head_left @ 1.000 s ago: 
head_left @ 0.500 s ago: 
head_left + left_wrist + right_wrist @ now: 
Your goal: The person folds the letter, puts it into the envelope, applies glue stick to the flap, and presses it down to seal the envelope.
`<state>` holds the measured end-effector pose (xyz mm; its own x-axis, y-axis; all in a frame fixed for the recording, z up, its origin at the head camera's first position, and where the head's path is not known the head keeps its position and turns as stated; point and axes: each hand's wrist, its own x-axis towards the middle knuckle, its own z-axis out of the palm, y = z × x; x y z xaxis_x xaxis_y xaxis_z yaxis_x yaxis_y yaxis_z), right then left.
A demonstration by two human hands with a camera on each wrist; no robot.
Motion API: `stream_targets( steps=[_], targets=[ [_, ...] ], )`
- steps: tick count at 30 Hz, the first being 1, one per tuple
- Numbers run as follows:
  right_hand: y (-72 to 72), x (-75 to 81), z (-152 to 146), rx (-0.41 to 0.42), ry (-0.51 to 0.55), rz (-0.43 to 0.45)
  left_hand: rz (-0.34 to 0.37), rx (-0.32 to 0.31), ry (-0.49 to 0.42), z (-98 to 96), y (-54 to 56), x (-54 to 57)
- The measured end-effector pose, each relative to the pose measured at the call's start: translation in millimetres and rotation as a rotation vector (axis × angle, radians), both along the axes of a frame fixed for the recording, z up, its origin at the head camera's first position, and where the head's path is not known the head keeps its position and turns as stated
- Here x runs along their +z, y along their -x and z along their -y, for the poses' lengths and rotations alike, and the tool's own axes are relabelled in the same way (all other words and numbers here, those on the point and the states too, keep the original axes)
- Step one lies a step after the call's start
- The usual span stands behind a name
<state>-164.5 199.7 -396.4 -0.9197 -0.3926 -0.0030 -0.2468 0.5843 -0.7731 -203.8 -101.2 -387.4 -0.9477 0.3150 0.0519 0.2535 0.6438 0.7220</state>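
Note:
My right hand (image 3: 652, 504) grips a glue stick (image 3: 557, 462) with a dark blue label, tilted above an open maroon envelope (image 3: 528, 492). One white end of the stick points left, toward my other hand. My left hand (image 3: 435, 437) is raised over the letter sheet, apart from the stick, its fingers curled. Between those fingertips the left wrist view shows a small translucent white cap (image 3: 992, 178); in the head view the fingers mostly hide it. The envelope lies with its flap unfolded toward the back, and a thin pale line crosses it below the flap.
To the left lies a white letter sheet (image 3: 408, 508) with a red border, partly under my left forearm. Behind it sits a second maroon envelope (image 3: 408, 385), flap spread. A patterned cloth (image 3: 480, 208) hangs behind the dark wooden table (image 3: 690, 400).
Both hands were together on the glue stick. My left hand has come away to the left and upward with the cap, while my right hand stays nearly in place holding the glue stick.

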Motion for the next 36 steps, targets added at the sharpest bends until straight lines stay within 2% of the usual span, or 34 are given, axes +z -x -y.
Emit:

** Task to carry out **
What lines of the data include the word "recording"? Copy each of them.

** Written response **
`<state>` holds the measured end-effector pose (xyz mm; its own x-axis, y-axis; all in a frame fixed for the recording, z up, its origin at the head camera's first position, and where the head's path is not known the head keeps its position and turns as stated; point and axes: each hand's wrist, its own x-axis towards the middle knuckle, its own z-axis out of the palm, y = z × x; x y z xaxis_x xaxis_y xaxis_z yaxis_x yaxis_y yaxis_z), right then left.
- The measured end-effector pose, each relative to the pose measured at the call's start: translation in millimetres and rotation as a rotation vector (axis × angle, radians), both along the axes of a frame fixed for the recording, z up, its origin at the head camera's first position, and where the head's path is not known the head keeps its position and turns as stated

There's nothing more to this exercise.